When Nevada Gov. Brian Sandoval signed S.B. 302 on Tuesday, he gave all Nevada parents the ability and financial resources, if they choose, to establish education savings accounts (“ESAs”) to pay for the education chosen by the parents for each child. In so doing, Gov. Sandoval and the Nevada legislature reaffirmed the fundamental right of parents to direct the upbringing and education of their children, a right which many would argue that state and local governments, as well as the federal government, have trampled.

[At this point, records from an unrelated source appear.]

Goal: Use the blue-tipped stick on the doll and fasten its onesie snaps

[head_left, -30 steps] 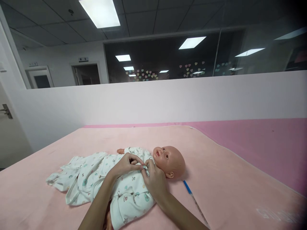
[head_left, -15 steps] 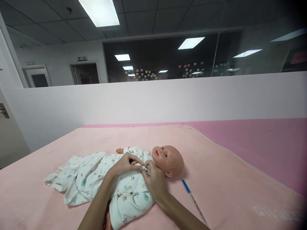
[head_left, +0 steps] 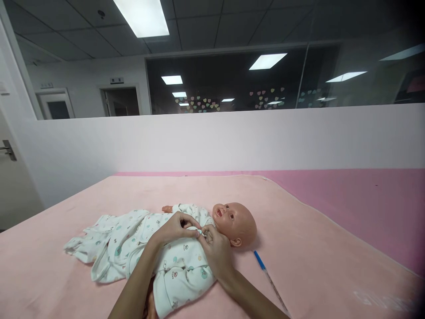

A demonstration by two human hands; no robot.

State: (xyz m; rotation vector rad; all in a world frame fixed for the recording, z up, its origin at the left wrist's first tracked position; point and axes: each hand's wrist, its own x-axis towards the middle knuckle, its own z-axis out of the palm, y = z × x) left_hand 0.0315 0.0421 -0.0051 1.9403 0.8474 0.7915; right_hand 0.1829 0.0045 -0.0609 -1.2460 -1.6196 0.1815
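Note:
A baby doll lies on its back, head to the right, in a white printed romper. My left hand pinches the romper's front edge at the chest, just below the neck. Fingertip to fingertip with it, my right hand pinches the same edge from the neck side. A small pale bit of cloth or fastener shows between the fingers; which it is I cannot tell. The romper's legs spread loosely to the left. One doll hand pokes out of the far sleeve.
A pen with a blue cap lies right of the doll, near my right forearm. Under everything is a peach-pink cloth over a darker pink surface. A white low wall with glass above stands behind.
The view has shifted slightly, so everything sits a little further right. Both hands keep their pinch at the romper's chest, with the fingertips barely moved.

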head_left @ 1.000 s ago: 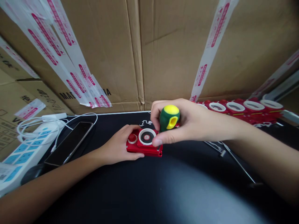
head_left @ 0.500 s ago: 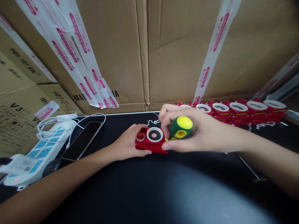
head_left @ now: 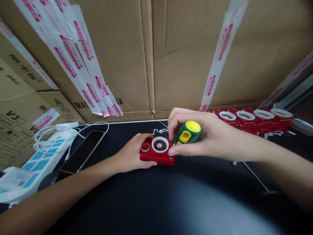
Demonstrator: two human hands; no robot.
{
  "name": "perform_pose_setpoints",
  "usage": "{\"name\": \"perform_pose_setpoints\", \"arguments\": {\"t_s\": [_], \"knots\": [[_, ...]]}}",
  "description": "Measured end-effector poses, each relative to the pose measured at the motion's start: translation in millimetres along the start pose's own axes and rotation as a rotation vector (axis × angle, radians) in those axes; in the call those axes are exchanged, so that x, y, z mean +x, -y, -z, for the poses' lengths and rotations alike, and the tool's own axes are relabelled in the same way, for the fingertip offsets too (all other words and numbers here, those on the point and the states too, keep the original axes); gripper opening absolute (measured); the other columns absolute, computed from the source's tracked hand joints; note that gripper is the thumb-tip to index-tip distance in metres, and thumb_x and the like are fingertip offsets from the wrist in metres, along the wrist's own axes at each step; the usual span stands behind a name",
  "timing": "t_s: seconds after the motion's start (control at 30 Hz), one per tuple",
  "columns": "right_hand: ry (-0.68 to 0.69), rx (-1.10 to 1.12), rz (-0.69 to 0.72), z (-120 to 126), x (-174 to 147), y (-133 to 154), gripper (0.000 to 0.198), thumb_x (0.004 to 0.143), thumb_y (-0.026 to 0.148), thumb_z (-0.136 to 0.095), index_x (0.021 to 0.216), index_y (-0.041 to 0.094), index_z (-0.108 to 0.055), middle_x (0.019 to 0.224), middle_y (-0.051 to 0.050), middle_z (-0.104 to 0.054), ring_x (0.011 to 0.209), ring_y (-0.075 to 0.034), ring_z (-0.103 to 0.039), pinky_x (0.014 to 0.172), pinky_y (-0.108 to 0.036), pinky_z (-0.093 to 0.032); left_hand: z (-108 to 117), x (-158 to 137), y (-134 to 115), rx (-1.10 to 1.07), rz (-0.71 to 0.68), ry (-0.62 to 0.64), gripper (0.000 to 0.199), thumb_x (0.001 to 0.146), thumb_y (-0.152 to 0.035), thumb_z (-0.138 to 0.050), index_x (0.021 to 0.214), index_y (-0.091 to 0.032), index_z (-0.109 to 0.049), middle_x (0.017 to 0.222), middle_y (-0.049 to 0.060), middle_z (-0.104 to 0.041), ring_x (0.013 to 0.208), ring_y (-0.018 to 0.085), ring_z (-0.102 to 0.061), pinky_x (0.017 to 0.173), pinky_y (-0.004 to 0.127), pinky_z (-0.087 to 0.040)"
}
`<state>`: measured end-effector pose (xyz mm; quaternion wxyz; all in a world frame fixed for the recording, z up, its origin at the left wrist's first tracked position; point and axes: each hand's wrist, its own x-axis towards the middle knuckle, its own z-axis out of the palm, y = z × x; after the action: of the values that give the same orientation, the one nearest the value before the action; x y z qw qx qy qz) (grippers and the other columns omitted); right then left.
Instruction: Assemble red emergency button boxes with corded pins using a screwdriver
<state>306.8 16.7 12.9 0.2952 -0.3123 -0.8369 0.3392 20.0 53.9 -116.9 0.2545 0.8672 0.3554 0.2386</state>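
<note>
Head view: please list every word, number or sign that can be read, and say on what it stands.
"V3": left cardboard box.
"MA…" and "…A", middle hidden by tape: back cardboard box.
Pink print on the tape strips: too blurred to read.
Small print on the power strip label: too small.
Red toy camera, screwdriver: no text seen.

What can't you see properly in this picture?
- Head view: the screwdriver tip, hidden behind the right hand.
- The red toy left end, covered by the left hand.
- Print on the cardboard boxes, too small and cut off by the edge.
</note>
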Motion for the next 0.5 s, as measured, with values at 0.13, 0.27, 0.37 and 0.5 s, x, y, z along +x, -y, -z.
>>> {"name": "perform_pose_setpoints", "arguments": {"t_s": [0.13,0.27,0.37,0.5], "knots": [[-0.048,-0.026,-0.087,3.6,2.5,-6.1,0.034,0.074,0.034,-0.099,0.091,0.023,-0.071,0.086,0.004,-0.071,0.078,-0.016,-0.064,0.066,-0.028,-0.048,-0.3,0.6,-0.6,0.020,0.006,0.005,0.085,0.075,-0.049,-0.096,0.144,-0.027,-0.050,0.138,0.012,-0.065,0.126,0.037,-0.066,0.110,0.058,-0.054],[0.018,0.268,-0.056,9.4,4.0,-9.5,0.039,0.079,0.023,-0.096,0.108,0.020,-0.070,0.100,-0.001,-0.078,0.092,-0.019,-0.073,0.080,-0.029,-0.057,-1.4,-0.3,-0.5,-0.019,0.064,0.005,0.085,0.074,-0.047,-0.096,0.144,-0.028,-0.052,0.138,0.011,-0.065,0.125,0.035,-0.067,0.110,0.056,-0.054],[0.249,0.539,0.002,10.5,4.4,-15.1,0.034,0.091,0.004,-0.077,0.119,0.018,-0.064,0.112,-0.005,-0.078,0.111,-0.020,-0.073,0.098,-0.036,-0.057,-2.4,-1.5,1.0,-0.037,0.089,0.006,0.084,0.074,-0.046,-0.097,0.144,-0.030,-0.053,0.138,0.009,-0.065,0.124,0.034,-0.068,0.110,0.056,-0.054],[0.327,0.692,0.013,4.8,6.2,-24.3,0.022,0.091,0.007,-0.074,0.105,0.019,-0.062,0.092,0.001,-0.064,0.095,-0.016,-0.064,0.085,-0.031,-0.053,-2.5,-2.0,2.2,-0.025,0.071,-0.002,0.087,0.074,-0.046,-0.097,0.146,-0.030,-0.051,0.139,0.010,-0.065,0.125,0.035,-0.067,0.111,0.056,-0.053]]}}
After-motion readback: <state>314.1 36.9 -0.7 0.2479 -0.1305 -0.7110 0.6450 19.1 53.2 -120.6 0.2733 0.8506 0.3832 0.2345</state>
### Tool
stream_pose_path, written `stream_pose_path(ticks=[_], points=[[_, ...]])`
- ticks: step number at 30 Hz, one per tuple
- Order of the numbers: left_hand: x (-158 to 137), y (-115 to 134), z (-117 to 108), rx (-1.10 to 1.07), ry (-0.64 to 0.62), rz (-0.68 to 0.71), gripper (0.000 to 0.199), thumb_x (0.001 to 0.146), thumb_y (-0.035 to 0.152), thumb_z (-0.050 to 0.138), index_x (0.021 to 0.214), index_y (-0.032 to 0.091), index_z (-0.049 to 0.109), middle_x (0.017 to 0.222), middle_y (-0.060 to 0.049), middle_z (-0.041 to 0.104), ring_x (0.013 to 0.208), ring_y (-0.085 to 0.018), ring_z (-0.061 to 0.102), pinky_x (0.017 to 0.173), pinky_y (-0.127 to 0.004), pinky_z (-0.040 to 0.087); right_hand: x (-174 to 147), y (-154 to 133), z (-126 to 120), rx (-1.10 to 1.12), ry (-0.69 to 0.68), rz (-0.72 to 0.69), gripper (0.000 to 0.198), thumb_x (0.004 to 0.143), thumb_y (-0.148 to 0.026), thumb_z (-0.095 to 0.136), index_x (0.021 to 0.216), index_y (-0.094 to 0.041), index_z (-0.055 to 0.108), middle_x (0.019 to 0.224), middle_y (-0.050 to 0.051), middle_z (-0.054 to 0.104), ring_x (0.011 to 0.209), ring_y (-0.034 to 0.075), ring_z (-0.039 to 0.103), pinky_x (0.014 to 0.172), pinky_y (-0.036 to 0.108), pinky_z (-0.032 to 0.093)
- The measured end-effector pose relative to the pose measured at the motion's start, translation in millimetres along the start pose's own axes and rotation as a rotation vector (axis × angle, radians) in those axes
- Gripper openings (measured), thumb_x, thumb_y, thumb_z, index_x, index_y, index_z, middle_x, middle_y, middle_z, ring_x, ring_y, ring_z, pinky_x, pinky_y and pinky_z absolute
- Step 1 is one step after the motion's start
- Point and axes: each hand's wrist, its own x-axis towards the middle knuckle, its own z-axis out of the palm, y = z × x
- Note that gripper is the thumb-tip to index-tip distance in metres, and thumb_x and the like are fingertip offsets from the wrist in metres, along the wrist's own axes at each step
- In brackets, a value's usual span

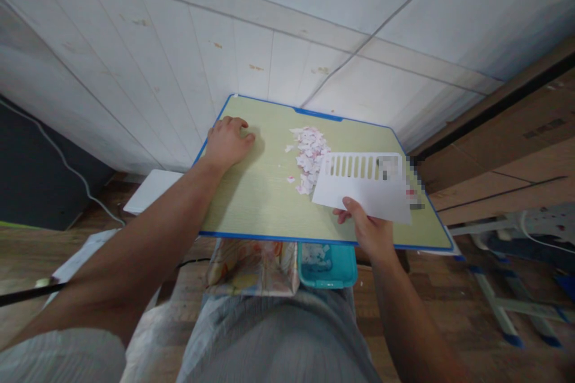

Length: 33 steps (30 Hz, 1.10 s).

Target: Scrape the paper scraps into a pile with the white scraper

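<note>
My right hand (pixel 371 232) is closed on the near edge of a white slotted sheet (pixel 359 190), thumb on top. A row of long cut-outs runs along its far part; whether it is card or plastic I cannot tell. Its left edge reaches a heap of torn paper scraps (pixel 309 158), white with some pink, on the yellowish tabletop (pixel 265 203). My left hand (pixel 229 140) lies at the table's left edge, holding nothing, fingers loosely bent and apart.
Below the front edge sit a teal plastic bin (pixel 330 278) with paper bits inside and a patterned bag (pixel 256 266). Blue trim (pixel 318 114) borders the table. Behind is a white panelled wall (pixel 251 42); cardboard boxes (pixel 507 143) stand at right. Part of the table's right side is pixelated.
</note>
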Motion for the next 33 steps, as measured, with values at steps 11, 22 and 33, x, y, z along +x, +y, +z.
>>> stream_pose_path(ticks=[11,22,33], points=[[3.9,-9.5,4.7,-0.037,0.001,0.024,0.050,0.111,0.045,0.067,0.153,0.022,0.083,0.168,-0.021,0.078,0.164,-0.046,0.066,0.145,-0.062,0.051,2.6,9.1,-0.8,0.008,0.094,0.023,0.056,0.099,-0.077,0.092,0.072,-0.029,0.078,0.073,0.007,0.086,0.068,0.029,0.082,0.089,0.048,0.071],[-0.6,-6.7,1.2,-0.049,0.002,0.019,0.047,0.113,0.043,0.069,0.152,0.021,0.081,0.168,-0.019,0.076,0.164,-0.044,0.064,0.146,-0.060,0.050,-13.7,0.4,1.6,-0.055,-0.043,0.042,0.052,0.103,-0.070,0.088,0.071,-0.031,0.077,0.070,0.005,0.083,0.070,0.029,0.082,0.085,0.045,0.072],[-2.9,-3.1,-3.5,-0.033,-0.005,0.024,0.046,0.113,0.042,0.070,0.154,0.023,0.082,0.170,-0.018,0.077,0.166,-0.043,0.065,0.146,-0.060,0.052,-45.2,-18.5,15.8,-0.081,-0.263,0.117,0.057,0.101,-0.069,0.087,0.058,-0.033,0.077,0.072,0.009,0.087,0.077,0.034,0.091,0.096,0.050,0.078]])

The United States Supreme Court, in a 1925 case, Pierce v. Society of Sisters, said, in declaring unconstitutional an Oregon statute requiring all children to attend public schools: “The fundamental theory of liberty upon which all governments in this Union repose excludes any general power of the State to standardize its children by forcing them to accept instruction from public teachers only. The child is not the mere creature of the State; those who nurture him and direct his destiny have the right, coupled with the high duty, to recognize and prepare him for additional obligations.” The inescapable reality of America’s K-12 system of public education is that only those with the financial resources to pay private school tuition, or purchase a home in a good school district, are able to exercise this right. Nevada’s ESA statute equalizes the playing field for lower and middle-income parents, especially minority students.
We cannot, and should not, stop with Nevada, a state with @ 500,000 students in K-12 public schools. The other 30 states with Republican governors and legislatures controlled by Republicans should immediately consider giving the parents of the 30 million children in public schools in their states the same rights just given to Nevada parents. According to the 2013 edition of the National Center for Education Statistics, $150 billion of state funding is provided to K-12 education in those 30 states, in addition to @$200 billion of federal and local revenue. If all 30 states kept it simple and passed the Nevada statute in their state, all 30 million students in those states could receive an ESA with $5,000 annually.
While the Republican governors and legislatures work to offer state-funded ESAs, every candidate running for the presidency in 2016 should be asked this question: Do you support using the current federal funding for K-12 education to offer $5,000 ESAs to the poorest children in the country? If not, then do you agree with this statement by Georgia Gov. Nathan Deal: “While Georgia boasts many schools that achieve academic excellence every year, we still have too many schools where students have little hope of attaining the skills they need to succeed in the workforce pr higher education.We have a moral duty to do everything we can do to help these children.” Gov. Deal’s words ring just as true for the rest of the country.
The bottom line is that Nevada’s passage of ESAs should force every public official in the country to declare whether or not they support the right of every parent to choose the best education for all 50 million students currently attending K-12 public schools.